Nach Ansicht von Het Laatste Nieuws muss sich Europa den Vorwurf der unterlassenen Hilfeleistung gefallen lassen. Je mehr Flüchtlinge ertrinken, umso weniger werden anschließend die Überfahrt nach Europa wagen. Die zynische Rechnung ist allerdings nicht aufgegangen, bemerkt ebenso Het Nieuwsblad. Skrupellose Menschenhändler haben so ihr Geschäftsmodell entwickelt: Verzweifelte Migranten werden auf verrottete Boote geladen, die kaum noch seetauglich sind. Je höher die Mauern um Europa werden, umso lukrativer das Geschäft der Schmuggler.
Het Belang Van Limburg findet, dass Europa wenigstens legale und kontrollierte Einreisemöglichkeiten schaffen sollte. Denn die Flüchtlinge kommen so oder so.
Moureaux' Bankrott und Dauerstau im Land
Zurück nach Belgien: Die Brüsseler Gemeinde Molenbeek steht am Rande des Bankrotts, berichtet La Libre Belgique. Schuld ist, nach Ansicht vieler, der ehemalige und langjährige Bürgermeister Philippe Moureaux von der PS. Seinen Umgang mit den Kommunalfinanzen beschreibt die Zeitung als jämmerlich: Moureaux habe viel zu viel Personal eingestellt, außerdem seien angestrebte Fördergelder massiv ausgeblieben. Die Folge: Die 95.000 Einwohner zählende Problem-Gemeinde Molenbeek ist hoch verschuldet und steht jetzt unter strenger Finanzaufsicht der Region Brüssel.

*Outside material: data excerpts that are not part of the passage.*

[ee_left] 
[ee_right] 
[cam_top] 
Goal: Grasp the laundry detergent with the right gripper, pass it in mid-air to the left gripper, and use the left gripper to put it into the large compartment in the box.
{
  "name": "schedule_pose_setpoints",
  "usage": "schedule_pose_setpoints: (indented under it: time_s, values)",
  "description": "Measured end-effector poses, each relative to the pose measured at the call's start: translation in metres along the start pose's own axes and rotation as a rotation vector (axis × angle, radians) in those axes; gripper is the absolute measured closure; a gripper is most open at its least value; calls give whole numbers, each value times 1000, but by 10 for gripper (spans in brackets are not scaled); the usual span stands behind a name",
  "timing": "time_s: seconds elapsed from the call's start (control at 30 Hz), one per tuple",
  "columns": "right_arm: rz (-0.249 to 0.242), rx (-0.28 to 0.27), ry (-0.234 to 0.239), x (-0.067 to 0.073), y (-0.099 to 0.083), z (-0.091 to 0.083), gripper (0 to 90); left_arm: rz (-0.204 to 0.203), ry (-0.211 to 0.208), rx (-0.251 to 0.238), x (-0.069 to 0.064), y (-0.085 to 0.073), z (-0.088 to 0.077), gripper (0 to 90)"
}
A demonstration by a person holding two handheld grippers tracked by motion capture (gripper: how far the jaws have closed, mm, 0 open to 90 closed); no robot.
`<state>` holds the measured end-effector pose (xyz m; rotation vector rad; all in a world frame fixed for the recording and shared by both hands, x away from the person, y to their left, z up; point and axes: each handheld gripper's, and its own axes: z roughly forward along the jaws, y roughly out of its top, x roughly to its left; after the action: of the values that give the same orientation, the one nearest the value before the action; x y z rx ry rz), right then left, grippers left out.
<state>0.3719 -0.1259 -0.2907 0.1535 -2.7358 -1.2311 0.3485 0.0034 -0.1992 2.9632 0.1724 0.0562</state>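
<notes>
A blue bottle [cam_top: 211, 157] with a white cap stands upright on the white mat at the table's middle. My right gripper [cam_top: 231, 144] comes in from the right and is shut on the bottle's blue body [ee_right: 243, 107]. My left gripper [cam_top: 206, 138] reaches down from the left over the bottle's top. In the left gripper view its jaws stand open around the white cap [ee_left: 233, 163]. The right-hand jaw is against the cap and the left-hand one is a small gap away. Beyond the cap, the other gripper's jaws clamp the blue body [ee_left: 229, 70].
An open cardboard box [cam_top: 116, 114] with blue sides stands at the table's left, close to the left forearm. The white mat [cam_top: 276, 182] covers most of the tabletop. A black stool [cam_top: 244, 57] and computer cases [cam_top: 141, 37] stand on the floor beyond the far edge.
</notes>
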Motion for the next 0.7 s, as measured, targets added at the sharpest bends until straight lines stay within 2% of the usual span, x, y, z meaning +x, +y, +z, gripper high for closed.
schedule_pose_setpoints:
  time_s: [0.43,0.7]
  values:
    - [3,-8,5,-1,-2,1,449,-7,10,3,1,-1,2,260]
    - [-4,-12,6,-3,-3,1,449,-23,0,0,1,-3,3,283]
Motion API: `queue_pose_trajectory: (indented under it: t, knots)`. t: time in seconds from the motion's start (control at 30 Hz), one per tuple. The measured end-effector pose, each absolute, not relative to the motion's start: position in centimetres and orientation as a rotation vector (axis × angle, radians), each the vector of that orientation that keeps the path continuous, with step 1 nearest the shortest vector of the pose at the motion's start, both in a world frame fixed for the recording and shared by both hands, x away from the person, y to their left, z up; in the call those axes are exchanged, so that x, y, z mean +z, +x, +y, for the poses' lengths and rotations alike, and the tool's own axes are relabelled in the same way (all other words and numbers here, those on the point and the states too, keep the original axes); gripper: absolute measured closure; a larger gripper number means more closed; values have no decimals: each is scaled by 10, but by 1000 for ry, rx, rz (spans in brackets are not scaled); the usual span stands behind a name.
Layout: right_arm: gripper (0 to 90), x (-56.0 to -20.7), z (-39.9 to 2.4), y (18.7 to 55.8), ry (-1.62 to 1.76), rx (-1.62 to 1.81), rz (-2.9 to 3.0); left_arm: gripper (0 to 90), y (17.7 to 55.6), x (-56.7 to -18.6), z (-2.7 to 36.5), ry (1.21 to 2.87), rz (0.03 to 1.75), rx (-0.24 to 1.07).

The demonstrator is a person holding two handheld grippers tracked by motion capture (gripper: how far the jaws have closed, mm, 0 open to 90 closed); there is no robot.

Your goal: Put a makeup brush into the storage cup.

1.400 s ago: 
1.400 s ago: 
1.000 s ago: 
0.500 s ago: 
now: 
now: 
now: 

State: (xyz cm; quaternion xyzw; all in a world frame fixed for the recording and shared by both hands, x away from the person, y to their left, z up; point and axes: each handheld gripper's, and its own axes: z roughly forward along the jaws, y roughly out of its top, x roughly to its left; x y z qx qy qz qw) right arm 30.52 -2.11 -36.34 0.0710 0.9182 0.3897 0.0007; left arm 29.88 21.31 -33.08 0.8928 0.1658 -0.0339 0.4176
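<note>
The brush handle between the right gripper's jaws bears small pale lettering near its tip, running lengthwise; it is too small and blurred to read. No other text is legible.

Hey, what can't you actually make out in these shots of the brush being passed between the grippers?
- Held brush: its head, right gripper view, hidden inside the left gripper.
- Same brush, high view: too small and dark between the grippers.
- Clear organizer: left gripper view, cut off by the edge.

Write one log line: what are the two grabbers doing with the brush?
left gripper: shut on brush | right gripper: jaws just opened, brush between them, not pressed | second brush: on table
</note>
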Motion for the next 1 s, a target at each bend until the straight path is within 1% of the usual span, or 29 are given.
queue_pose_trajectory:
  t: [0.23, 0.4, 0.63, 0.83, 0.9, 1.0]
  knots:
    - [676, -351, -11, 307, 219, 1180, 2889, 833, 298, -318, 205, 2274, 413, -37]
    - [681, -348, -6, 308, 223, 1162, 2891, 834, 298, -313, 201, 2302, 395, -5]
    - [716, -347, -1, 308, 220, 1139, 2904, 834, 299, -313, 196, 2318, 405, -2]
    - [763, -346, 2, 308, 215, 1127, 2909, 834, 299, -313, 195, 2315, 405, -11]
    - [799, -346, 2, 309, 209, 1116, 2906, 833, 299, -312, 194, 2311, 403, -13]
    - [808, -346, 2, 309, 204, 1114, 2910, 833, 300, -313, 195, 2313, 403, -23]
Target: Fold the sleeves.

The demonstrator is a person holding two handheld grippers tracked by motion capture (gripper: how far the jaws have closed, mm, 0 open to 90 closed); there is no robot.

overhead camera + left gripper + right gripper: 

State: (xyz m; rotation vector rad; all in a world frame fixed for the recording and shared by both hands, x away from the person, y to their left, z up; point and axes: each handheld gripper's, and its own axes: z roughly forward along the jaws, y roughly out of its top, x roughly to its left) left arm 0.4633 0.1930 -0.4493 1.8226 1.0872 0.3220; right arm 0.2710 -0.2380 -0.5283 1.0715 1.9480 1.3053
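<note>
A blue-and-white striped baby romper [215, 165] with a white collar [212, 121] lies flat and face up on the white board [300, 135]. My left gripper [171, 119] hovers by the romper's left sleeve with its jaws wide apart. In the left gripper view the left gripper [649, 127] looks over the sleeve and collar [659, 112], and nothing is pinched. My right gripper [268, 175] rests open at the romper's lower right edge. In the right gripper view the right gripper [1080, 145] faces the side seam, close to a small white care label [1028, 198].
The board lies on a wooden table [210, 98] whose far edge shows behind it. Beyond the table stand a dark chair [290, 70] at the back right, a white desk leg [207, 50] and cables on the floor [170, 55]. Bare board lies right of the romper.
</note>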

Nicht nur auf Belgiens Autobahnen staut es täglich im Berufsverkehr, auch auf den Schnell- und Nebenstraßen gibt es regelmäßig kein Vorankommen mehr, berichtet De Standaard auf seiner Titelseite. Schlimmer noch: Anders als auf der Autobahn dauern die Stoßzeiten morgens und abends deutlich länger. Fazit der Zeitung: Das Land steht still.